*Exercise description:* What lines of the data hold the string "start"? Pull each one out.

*Source data:*
= Beginning of Section =

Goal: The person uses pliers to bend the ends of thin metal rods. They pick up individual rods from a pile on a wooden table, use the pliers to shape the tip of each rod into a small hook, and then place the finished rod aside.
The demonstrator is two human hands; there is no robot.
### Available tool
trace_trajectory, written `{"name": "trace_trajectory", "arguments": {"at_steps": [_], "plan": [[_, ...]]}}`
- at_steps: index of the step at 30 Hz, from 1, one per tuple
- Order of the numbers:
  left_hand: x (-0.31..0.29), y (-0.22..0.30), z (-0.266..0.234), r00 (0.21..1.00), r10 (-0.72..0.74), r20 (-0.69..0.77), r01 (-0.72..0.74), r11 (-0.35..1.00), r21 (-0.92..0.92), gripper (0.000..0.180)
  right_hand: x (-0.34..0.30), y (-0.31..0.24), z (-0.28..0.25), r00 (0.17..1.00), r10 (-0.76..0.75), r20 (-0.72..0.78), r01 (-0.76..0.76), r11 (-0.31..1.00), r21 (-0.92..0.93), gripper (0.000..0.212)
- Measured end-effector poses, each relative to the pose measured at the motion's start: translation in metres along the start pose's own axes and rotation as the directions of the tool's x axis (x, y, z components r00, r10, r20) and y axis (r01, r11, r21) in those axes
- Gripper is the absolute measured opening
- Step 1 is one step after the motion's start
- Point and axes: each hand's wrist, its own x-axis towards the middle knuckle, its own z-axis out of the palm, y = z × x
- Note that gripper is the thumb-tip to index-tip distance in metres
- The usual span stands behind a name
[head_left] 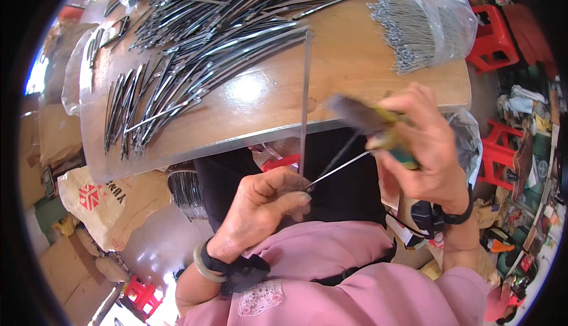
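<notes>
My left hand [260, 207] is closed, thumb and fingers pinching the lower end of a long narrow grey strip [306, 101] that stands up past the table's front edge. From the same fingers a thin silvery wire [342, 168] slants up toward my right hand [423, 142]. That hand is wrapped round a hand tool [358, 115] with a yellow-green handle and a wide dark head; motion blurs the head, so its exact kind is unclear. The wire's far end meets the right fingertips, and I cannot tell whether they grip it. A dark thin strip [343, 153] hangs beside the wire.
On the wooden table [349, 48] lies a big pile of glossy black strips [219, 42]. A bundle of grey wires [414, 33] in clear plastic rests at the right. Red stools [494, 39] stand beyond it; a paper sack [112, 205] is on the left below the table.
</notes>
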Motion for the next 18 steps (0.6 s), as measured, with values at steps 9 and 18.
{"name": "trace_trajectory", "arguments": {"at_steps": [9,18], "plan": [[-0.005,0.004,-0.012,0.997,-0.061,0.053,0.056,0.994,0.092,0.01,0.008,-0.005,0.033,0.997,-0.043,0.068,0.042,0.999,0.024,0.031],[0.01,0.039,-0.026,0.983,0.068,0.168,-0.09,0.987,0.132,0.03,0.01,-0.019,0.03,0.994,-0.104,0.015,0.104,0.994,-0.025,0.026]]}}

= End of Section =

*Response area:*
- Measured end-effector poses, each relative to the pose measured at the motion's start: translation in metres along the start pose's own axes and rotation as the directions of the tool's x axis (x, y, z components r00, r10, r20) and y axis (r01, r11, r21) in those axes
- Step 1 is one step after the motion's start

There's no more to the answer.